Projections by the National Energy System Operator (NESO), the UK Energy Research Centre, and indeed our own Centre using NESO scenarios suggest that with the current market structure, gas will continue to drive the electricity price more than half the time still in 2030 even as its overall contribution continues to fall.  If demand growth outstrips the deployment of other flexible generation assets, that will continue to be the case through much of the 2030s, even if and as its share of total generation shrinks well below 10%.

The concern that green power pool approaches would necessarily disrupt renewables investment also seems to reflect misunderstanding. The proposition was primarily about the arrangements through which the cost of renewable generation reaches consumers – a generic question, in principle quite separate from the contractual terms on which renewables investment itself is financed. Nothing in our GPP proposals necessitated changing the terms of CfDs, for example, though it could potentially enable them to be simplified – and rendered more visible.

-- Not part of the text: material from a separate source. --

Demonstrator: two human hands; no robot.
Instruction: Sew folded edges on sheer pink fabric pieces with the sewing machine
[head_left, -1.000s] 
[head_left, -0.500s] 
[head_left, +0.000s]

The motivation for the proposal was not primarily a desire to separate ‘green’, from ‘fossil’; nor even, as a way to reduce energy prices. It is reflection of the fact (as stressed in our Working Papers #3 & #4) that there are fundamental, structural differences between the economics of gas-based generation on the one hand, and wind and PV generation – our biggest renewable sources – on the other. The former can run ‘on demand’, with costs dominated by fuel and carbon emissions (underpriced in most markets) and highly exposed to geopolitical uncertainties. PV and wind in contrast are ‘as available’, with costs dominated by capital investment, with output determined by mostly domestic, free but ‘as available’ energy from the fluctuating sun and winds, with strong locational diversity in terms of output characteristics and value to the system.

The Oxford Institute (Keay and Robinson 2017)  was right to draw a functional dividing line between these two categories of ‘as available’ and ‘on demand’ sources. That distinction is further underlined by a recent contribution (Vergés-Jaime 2025) which critiques the theoretical foundations of marginal cost pricing in electricity markets, identifying four ways in which the classical theory does not match up to the realities of the sector and is thus inappropriate for electricity.  The furore around market design is a consequence of this, being hugely aggravated by the fact that gas markets are “a kind of international oligopoly .. creating instability and subject to speculative swings”, so that gas price shocks do not actually reflect any change in the real cost of supply but rather reflects “what the captive-depending buyers have to bear at the time (speculative suppliers’ prices)”. Consequently Vergés-Jaime concludes “there is not any rationale for a pricing design dooming (electricity market players) to amplify the ensuing speculative effect coming from MWh of gas power plants, to [all electricity] traded in a session.”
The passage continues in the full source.